MATERIAL AND METHODS: This study was conducted at King Khalid University, College of Dentistry. Lithium disilicate glass ceramic (LDGC) material was used to create 60 rectangular slices using the CAD/CAM system. The material thickness and the type of beverage were measured. The specimens were immersed in beverages according to the manufacturer’s instructions. Specimen description and tomography were completed with a 3D noncontact surface metrology using interferometry. The “VITA Easy-Shade” spectrophotometer was used to measure ΔE₀₀. It was recorded after 2 weeks for different material thicknesses after immersing samples in green tea, coffee, and Coca-Cola staining materials.f
RESULTS: Significant changes in ceramic thickness were found in Ra and Rz of 0.07 and 1.00 mm after 14 days of staining. Coca-Cola showed a significant difference in Ra and Rz with 1.00 mm thickness measurement compared to the 0.07 mm group with ≤ of 0.05, which was considered statistically significant. Highest ΔE₀₀ were recorded among samples stained by Coca-Cola, followed by coffee, for both thicknesses.

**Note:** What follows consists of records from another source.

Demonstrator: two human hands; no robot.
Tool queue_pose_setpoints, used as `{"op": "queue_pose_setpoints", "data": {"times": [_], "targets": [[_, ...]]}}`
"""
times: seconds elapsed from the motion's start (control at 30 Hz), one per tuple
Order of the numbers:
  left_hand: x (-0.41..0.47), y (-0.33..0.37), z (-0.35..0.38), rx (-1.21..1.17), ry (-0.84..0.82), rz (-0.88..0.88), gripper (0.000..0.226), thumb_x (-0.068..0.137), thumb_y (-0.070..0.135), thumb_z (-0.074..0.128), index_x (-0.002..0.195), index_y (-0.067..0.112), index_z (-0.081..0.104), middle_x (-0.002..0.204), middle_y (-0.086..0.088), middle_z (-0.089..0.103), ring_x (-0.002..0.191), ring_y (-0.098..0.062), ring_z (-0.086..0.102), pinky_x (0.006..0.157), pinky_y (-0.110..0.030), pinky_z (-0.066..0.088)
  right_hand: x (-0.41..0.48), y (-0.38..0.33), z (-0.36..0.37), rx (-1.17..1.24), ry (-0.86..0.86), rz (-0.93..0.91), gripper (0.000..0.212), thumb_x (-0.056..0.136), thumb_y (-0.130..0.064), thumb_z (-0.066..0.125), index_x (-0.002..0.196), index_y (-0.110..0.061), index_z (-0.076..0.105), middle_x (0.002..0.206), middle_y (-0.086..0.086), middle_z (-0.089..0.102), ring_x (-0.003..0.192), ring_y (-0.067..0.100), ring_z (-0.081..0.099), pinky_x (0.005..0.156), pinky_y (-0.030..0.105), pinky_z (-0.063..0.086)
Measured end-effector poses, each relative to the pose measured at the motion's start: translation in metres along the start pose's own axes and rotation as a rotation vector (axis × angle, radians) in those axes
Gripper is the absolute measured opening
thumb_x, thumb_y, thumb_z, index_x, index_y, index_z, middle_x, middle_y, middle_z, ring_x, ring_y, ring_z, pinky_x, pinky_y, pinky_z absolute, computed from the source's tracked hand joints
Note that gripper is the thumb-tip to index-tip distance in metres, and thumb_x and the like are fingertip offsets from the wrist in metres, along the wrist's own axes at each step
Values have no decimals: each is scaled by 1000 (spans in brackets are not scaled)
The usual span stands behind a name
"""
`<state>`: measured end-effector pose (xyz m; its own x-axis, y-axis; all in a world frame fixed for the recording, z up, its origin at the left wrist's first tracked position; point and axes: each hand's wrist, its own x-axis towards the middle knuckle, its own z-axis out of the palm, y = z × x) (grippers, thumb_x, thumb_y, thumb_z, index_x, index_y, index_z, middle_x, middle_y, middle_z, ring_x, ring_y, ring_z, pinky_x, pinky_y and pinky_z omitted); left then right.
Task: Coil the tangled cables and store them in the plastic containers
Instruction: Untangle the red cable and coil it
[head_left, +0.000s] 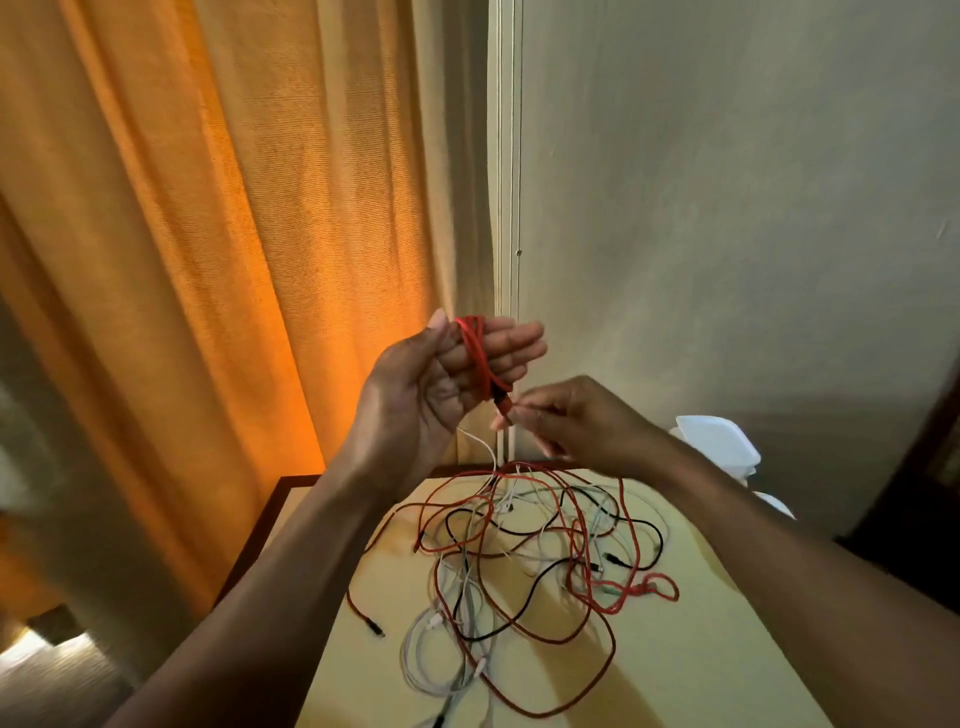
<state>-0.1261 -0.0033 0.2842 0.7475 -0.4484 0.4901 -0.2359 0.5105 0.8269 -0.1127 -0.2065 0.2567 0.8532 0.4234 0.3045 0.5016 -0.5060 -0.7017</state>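
head: red cable (476, 354) around left fingers (519, 332) (straight)

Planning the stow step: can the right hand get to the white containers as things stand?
Probably yes. The white containers sit at the far right of the table, just beyond the right hand, with nothing between. But it pinches the red cable, so it isn't free.

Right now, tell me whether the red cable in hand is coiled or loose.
Coiled: the red cable loops around the left hand, its end at the right hand.
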Motion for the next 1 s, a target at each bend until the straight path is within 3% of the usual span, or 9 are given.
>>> {"op": "queue_pose_setpoints", "data": {"times": [0.07, 0.13, 0.23, 0.3, 0.43, 0.57, 0.73, 0.87, 1.0], "targets": [[3, -6, -4, 49, 45, 17, 57, 111, 29, 18, 133, -10, 52, 134, -24, 65, 128, -37, 61, 109, -40, 50, -9, -1, 11, -87, 14, -1, 26, 102, -35, 55, 109, -23, 77, 65, -20, 63, 59, 0, 56, 61, 24, 46], [5, -13, -9, 115, 96, 1, 51, 112, 25, 24, 133, -12, 52, 132, -22, 67, 125, -36, 64, 106, -39, 52, -17, -2, 14, -247, 34, -21, 26, 103, -39, 54, 116, -27, 73, 85, -16, 73, 75, 3, 66, 71, 31, 54], [3, -22, -13, 296, 163, -82, 41, 112, 22, 33, 129, -8, 56, 127, -15, 71, 117, -30, 70, 101, -38, 55, -27, -9, 8, -481, -19, -31, 20, 104, -38, 52, 96, -29, 69, 80, -8, 67, 69, 8, 61, 69, 40, 52], [-1, -26, -13, 430, 154, -182, 45, 112, 29, 32, 128, -4, 59, 122, -10, 74, 113, -24, 72, 99, -34, 57, -33, -20, 1, -638, -70, -46, 24, 105, -38, 48, 85, -33, 60, 76, -8, 60, 68, 11, 56, 66, 39, 50], [-7, -28, -14, 646, 71, -365, 61, 108, 50, 24, 122, 7, 66, 111, -1, 78, 104, -13, 74, 88, -23, 57, -39, -47, -17, -916, -98, -140, 29, 105, -41, 44, 107, -30, 71, 95, -10, 67, 86, 12, 62, 71, 30, 50], [-10, -21, -8, 699, -68, -463, 73, 107, 54, 11, 102, 13, 71, 79, -2, 73, 81, -5, 72, 79, -26, 52, -29, -71, -43, -932, -81, -226, 22, 99, -43, 57, 113, -34, 71, 99, -17, 64, 84, 2, 51, 62, 13, 27], [-10, -14, -4, 587, -243, -444, 80, 108, 51, 8, 119, -7, 62, 109, -19, 76, 103, -39, 72, 101, -53, 49, 2, -69, -72, -680, 24, -260, 10, 86, -30, 78, 95, -27, 81, 84, -19, 66, 73, -4, 58, 67, 20, 41], [-14, -16, -3, 447, -311, -433, 80, 109, 50, 10, 118, -10, 62, 108, -29, 72, 99, -44, 70, 95, -47, 50, 20, -56, -80, -473, 165, -237, 14, 84, -23, 79, 98, -23, 82, 80, -25, 66, 77, -5, 64, 68, 6, 43], [-17, -16, 5, 155, -327, -341, 73, 105, 46, 16, 118, -11, 60, 106, -30, 71, 94, -38, 71, 87, -36, 53, 27, -30, -65, -312, 197, -117, 15, 87, -26, 76, 102, -28, 79, 74, -29, 69, 65, 4, 66, 64, 16, 51]]}}
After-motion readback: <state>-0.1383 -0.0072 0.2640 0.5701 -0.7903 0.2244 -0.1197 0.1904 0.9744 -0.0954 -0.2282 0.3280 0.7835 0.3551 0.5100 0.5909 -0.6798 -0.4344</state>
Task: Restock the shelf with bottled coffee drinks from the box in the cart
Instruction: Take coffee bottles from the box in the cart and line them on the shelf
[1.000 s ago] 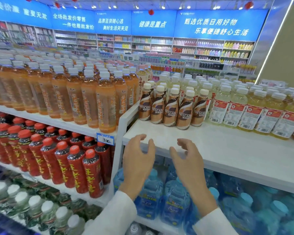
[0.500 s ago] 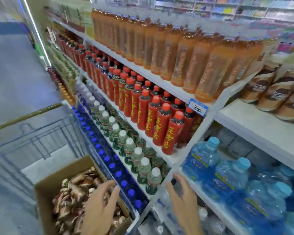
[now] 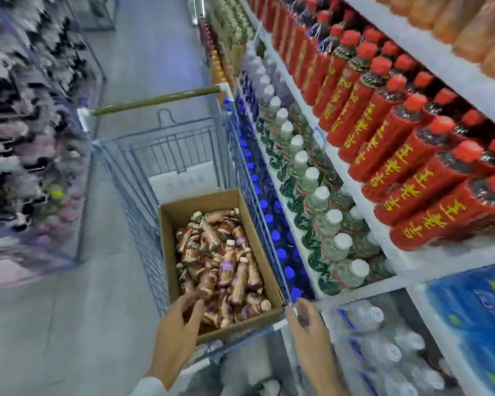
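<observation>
- Reaching over the near wall of the open brown cardboard box (image 3: pixel 166 241), the left hand (image 3: pixel 180 324) hangs just above the heap of small brown-and-cream bottled coffee drinks (image 3: pixel 226 267). Its fingers are loosely curled and grasp nothing that I can see, which fits the start of a pick.
- The bottles lie jumbled on their sides in the box, so I judge each will need turning upright before shelving.
- The box sits in the basket of the grey wire shopping cart (image 3: pixel 166 144), which is parked right beside the white shelving unit (image 3: pixel 363 212), probably to keep each carry short.
- The right hand (image 3: pixel 309 324) is relaxed and empty near the cart's near right corner, perhaps to steady it. Blur hides whether its fingertips touch the wire.
- Motion blur smears most of the view: the left fingertips, the coffee labels and the goods across the aisle cannot be made out.
- The shelf space meant for the coffee is out of view, so I cannot judge how far along the restocking is.
- Only the red-labelled bottles with red caps (image 3: pixel 397 155), the white-capped green bottles (image 3: pixel 312 195) and the blue-capped bottles (image 3: pixel 272 221) behind the cart wire show clearly.
- The clear water bottles (image 3: pixel 383 338) at the lower right are a blur.
</observation>
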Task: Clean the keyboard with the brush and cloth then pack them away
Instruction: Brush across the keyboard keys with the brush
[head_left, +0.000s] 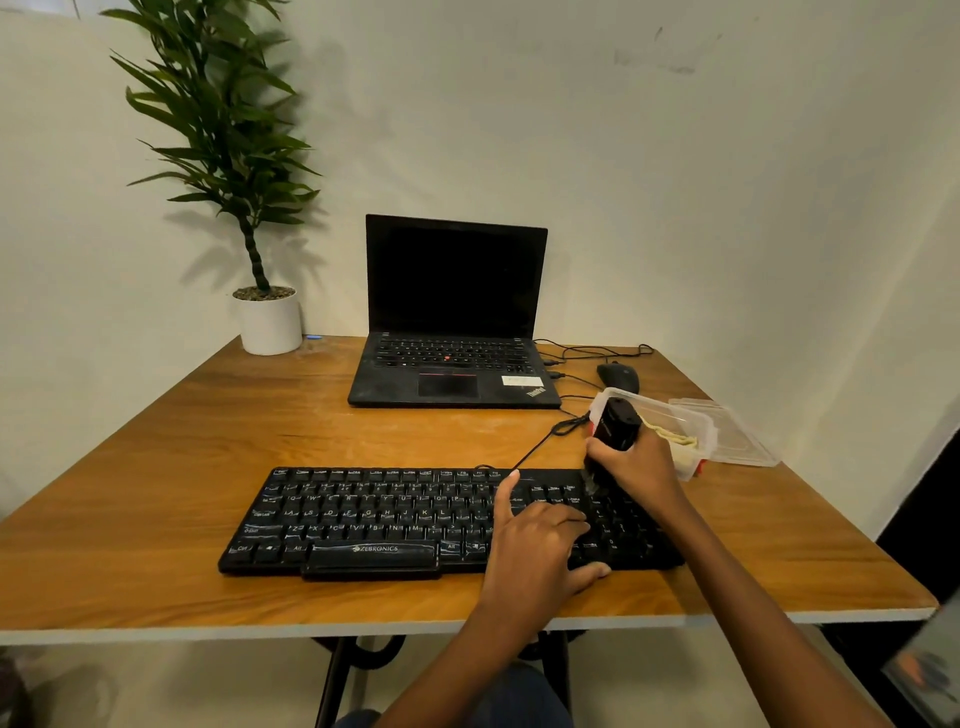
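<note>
Step in hand: brushing, judged from bristles set down on the top right keys of the black full-size wired keyboard (363, 519), placed along the near edge of the wooden table (208, 426).
Right hand (636, 467): wrapped in a full fist round the black block-handled brush (614, 430), handle tilted toward the far edge.
Left hand (535, 540): flat on the keys beside the number pad, fingers straight and spread, thumb at the front rim; nothing held, steadying only.
Method advised: short strokes along the key rows, swept toward one edge; light pressure; steadying palm moved clear ahead of the bristles.
Cloth: pale yellow cloth (678, 442) lying in the clear plastic box with red clips (698, 415), near the right edge, just behind the brush; wiping judged not yet done.
Obstructions: black keyboard cable (540, 444) looped beside the box; clear lid (737, 431) just right of it; black mouse (618, 376) behind.
Further off: open black laptop (452, 312) at the far edge; potted green plant (267, 322) at the far left corner.
</note>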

CONCLUSIONS: Those findings support previous studies using spectrophotometric analysis of staining of CAD-CAM ceramic veneers that Coca-Cola followed by coffee resulted in the greatest color ΔE₀₀ change.
Keywords: Coffee, Color Perception, Dental Materials, vita veneering ceramic D
Aesthetic dental care has become one of the most common procedures in clinical settings, which can be attributed to high aesthetic perceptions of dental care among people, which ultimately leads to optimal health and enhanced aesthetics, with most patients now having serious concerns about color and shape of their teeth .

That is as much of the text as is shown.